## Task brief
Begin with the line that holds "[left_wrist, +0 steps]". Output it and all remaining lines of the material, verbatim, ending with the last.

BEGIN

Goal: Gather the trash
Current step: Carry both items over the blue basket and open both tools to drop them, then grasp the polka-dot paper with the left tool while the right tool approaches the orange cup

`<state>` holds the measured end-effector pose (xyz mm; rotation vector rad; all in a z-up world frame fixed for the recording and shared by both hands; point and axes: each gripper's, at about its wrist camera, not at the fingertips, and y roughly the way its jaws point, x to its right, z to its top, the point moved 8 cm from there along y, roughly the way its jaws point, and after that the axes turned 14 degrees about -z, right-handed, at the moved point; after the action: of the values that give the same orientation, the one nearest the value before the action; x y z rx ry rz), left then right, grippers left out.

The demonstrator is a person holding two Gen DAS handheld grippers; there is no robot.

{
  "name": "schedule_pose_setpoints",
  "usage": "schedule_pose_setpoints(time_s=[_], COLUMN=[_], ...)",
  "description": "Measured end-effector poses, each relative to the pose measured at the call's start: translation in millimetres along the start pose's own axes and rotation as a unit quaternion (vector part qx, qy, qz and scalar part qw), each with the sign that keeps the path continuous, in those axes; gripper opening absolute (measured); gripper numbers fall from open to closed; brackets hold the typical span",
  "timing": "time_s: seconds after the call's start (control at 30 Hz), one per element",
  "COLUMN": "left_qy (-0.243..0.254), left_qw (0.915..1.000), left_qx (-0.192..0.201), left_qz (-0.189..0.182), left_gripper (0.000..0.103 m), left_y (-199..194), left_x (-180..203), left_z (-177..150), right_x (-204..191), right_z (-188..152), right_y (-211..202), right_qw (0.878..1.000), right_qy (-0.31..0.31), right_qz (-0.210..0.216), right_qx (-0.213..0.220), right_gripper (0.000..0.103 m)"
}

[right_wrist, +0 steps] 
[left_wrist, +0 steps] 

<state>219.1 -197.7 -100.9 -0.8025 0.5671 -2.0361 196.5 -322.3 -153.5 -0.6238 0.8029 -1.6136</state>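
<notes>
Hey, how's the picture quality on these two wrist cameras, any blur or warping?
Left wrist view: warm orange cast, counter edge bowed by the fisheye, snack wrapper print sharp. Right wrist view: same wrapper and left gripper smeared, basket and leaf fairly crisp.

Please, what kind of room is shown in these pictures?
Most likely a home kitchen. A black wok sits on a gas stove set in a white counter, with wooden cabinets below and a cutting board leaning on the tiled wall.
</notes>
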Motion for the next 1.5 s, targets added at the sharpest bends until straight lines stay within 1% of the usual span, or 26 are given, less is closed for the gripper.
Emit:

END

## Response box
[left_wrist, +0 steps] 

<state>219.1 -197.7 -100.9 -0.8025 0.5671 -2.0361 196.5 -322.3 -153.5 -0.6238 0.8029 -1.6136</state>
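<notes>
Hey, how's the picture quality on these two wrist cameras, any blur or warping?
Left wrist view: warm orange cast, counter edge bowed by the fisheye, snack wrapper print sharp. Right wrist view: same wrapper and left gripper smeared, basket and leaf fairly crisp.

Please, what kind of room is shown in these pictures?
Most likely a home kitchen. A black wok sits on a gas stove set in a white counter, with wooden cabinets below and a cutting board leaning on the tiled wall.
</notes>
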Motion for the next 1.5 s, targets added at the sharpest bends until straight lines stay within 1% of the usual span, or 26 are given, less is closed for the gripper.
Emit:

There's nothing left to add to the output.